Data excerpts

|---|

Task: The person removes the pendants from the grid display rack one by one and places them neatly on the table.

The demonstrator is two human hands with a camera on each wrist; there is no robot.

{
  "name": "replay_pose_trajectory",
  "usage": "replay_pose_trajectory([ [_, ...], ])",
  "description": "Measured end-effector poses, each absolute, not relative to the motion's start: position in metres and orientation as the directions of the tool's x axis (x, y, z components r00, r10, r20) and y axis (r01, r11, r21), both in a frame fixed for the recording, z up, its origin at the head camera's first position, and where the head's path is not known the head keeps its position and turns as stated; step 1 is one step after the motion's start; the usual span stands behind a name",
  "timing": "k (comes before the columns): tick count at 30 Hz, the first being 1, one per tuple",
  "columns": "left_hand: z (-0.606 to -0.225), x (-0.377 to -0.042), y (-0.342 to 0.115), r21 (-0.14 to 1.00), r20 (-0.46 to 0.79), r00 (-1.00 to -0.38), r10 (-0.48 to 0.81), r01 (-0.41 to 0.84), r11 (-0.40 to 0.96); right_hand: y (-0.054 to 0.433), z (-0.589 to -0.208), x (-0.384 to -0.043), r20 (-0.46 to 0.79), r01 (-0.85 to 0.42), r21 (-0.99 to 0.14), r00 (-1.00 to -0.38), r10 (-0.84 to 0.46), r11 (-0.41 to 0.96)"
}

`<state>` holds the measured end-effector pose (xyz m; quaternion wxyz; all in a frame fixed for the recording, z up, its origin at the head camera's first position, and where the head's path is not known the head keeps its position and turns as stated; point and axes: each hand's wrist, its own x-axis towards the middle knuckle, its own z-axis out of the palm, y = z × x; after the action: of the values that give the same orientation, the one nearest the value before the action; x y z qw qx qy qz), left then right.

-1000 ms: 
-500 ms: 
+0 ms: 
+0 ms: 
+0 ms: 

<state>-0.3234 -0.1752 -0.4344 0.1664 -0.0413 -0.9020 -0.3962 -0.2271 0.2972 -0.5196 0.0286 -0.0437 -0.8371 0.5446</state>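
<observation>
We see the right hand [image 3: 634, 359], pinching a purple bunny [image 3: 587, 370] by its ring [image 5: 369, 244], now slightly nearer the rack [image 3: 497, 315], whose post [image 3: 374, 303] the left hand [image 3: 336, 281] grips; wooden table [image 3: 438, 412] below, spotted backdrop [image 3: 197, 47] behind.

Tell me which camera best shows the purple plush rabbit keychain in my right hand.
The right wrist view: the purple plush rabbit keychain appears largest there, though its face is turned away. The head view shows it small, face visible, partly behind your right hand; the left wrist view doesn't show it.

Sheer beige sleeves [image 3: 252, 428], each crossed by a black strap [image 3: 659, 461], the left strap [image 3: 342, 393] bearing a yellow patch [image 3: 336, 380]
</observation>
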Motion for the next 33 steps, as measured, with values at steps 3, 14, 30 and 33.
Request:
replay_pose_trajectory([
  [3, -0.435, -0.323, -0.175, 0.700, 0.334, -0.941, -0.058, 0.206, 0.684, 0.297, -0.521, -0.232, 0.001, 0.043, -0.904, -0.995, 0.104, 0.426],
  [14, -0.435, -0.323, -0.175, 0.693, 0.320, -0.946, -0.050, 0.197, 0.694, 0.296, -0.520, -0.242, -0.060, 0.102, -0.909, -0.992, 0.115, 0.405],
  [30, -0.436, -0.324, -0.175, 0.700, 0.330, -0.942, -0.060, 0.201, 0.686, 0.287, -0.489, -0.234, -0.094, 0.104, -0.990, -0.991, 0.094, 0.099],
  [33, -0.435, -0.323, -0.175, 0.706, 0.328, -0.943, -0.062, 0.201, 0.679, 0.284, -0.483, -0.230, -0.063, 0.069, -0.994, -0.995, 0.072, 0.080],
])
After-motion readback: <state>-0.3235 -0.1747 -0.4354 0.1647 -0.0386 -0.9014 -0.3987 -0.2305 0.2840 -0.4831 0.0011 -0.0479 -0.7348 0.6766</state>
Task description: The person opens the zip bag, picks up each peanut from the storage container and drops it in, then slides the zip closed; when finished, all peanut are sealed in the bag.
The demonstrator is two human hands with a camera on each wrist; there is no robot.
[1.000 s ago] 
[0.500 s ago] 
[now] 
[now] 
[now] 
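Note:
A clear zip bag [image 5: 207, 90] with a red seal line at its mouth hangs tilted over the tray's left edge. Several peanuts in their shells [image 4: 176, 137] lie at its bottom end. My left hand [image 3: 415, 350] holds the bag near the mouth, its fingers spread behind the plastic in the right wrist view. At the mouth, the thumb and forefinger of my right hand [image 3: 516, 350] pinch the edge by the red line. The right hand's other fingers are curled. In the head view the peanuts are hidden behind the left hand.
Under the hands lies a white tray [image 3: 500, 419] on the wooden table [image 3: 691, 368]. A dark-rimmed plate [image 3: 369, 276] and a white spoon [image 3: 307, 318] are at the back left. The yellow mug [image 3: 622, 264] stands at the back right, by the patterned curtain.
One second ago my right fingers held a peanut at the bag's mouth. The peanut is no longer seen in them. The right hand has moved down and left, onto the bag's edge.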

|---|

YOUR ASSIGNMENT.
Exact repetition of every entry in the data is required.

THE COMPLETED TASK.
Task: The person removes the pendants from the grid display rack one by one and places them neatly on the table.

The demonstrator is two human hands with a camera on each wrist; there is no robot.

{
  "name": "replay_pose_trajectory",
  "usage": "replay_pose_trajectory([ [_, ...], ])",
  "description": "Measured end-effector poses, each absolute, not relative to the motion's start: position in metres and orientation as the directions of the tool's x axis (x, y, z components r00, r10, r20) and y axis (r01, r11, r21), both in a frame fixed for the recording, z up, its origin at the head camera's first position, and where the head's path is not known the head keeps its position and turns as stated; step 1 is one step after the motion's start; the usual span stands behind a name",
  "timing": "k (comes before the columns): tick count at 30 Hz, the first being 1, one per tuple",
  "columns": "left_hand: z (-0.606 to -0.225), x (-0.377 to -0.042), y (-0.342 to 0.115), r21 (-0.14 to 1.00), r20 (-0.46 to 0.79), r00 (-1.00 to -0.38), r10 (-0.48 to 0.81), r01 (-0.41 to 0.84), r11 (-0.40 to 0.96); right_hand: y (-0.054 to 0.433), z (-0.589 to -0.208), x (-0.384 to -0.043), r20 (-0.46 to 0.79), r01 (-0.85 to 0.42), r21 (-0.99 to 0.14), r00 (-1.00 to -0.38), r10 (-0.84 to 0.46), r11 (-0.41 to 0.96)"
}

`<state>` holds the measured end-effector pose (xyz m; quaternion wxyz; all in a frame fixed for the recording, z up, its origin at the head camera's first position, and where the head's path is not known the head keeps its position and turns as stated; point and axes: each hand's wrist, its own x-axis towards the middle knuckle, its own z-axis out of the palm, y = z × x; after the action: of the values that give the same orientation, the one nearest the value before the action; x y z qw qx qy qz), left then right.

-1000 ms: 
-500 ms: 
+0 ms: 
+0 ms: 
+0 ms: 

<state>-0.3234 -0.1752 -0.4344 0.1664 -0.0413 -0.9020 -0.3962 -0.2271 0.2972 -0.5196 0.0286 -0.0437 -0.8371 0.5446</state>
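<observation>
We see the right hand [image 3: 634, 359], pinching a purple bunny [image 3: 587, 370] by its ring [image 5: 369, 244], now slightly nearer the rack [image 3: 497, 315], whose post [image 3: 374, 303] the left hand [image 3: 336, 281] grips; wooden table [image 3: 438, 412] below, spotted backdrop [image 3: 197, 47] behind.

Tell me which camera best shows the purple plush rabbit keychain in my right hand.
The right wrist view: the purple plush rabbit keychain appears largest there, though its face is turned away. The head view shows it small, face visible, partly behind your right hand; the left wrist view doesn't show it.

Sheer beige sleeves [image 3: 252, 428], each crossed by a black strap [image 3: 659, 461], the left strap [image 3: 342, 393] bearing a yellow patch [image 3: 336, 380]
</observation>
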Motion for the next 33 steps, as measured, with values at steps 3, 14, 30 and 33.
Request:
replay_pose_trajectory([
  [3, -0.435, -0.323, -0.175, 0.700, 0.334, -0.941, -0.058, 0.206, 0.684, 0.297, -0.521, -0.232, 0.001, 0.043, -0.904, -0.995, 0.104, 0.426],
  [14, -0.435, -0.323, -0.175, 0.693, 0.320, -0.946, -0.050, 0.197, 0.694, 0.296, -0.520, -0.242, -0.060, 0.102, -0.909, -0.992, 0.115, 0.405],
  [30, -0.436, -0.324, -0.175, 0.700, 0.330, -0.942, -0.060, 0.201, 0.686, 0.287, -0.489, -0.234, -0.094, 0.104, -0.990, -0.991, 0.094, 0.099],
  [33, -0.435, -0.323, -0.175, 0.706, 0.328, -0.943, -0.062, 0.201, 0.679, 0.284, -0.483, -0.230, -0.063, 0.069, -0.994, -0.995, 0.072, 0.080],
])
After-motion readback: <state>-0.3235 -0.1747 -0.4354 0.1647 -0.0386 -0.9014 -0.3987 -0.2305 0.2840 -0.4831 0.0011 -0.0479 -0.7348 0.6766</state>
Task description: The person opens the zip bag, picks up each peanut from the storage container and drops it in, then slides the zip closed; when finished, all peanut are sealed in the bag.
The demonstrator is two human hands with a camera on each wrist; there is no robot.
[1.000 s ago] 
[0.500 s ago] 
[now] 
[now] 
[now] 
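Note:
A clear zip bag [image 5: 207, 90] with a red seal line at its mouth hangs tilted over the tray's left edge. Several peanuts in their shells [image 4: 176, 137] lie at its bottom end. My left hand [image 3: 415, 350] holds the bag near the mouth, its fingers spread behind the plastic in the right wrist view. At the mouth, the thumb and forefinger of my right hand [image 3: 516, 350] pinch the edge by the red line. The right hand's other fingers are curled. In the head view the peanuts are hidden behind the left hand.
Under the hands lies a white tray [image 3: 500, 419] on the wooden table [image 3: 691, 368]. A dark-rimmed plate [image 3: 369, 276] and a white spoon [image 3: 307, 318] are at the back left. The yellow mug [image 3: 622, 264] stands at the back right, by the patterned curtain.
One second ago my right fingers held a peanut at the bag's mouth. The peanut is no longer seen in them. The right hand has moved down and left, onto the bag's edge.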

The required output has been given.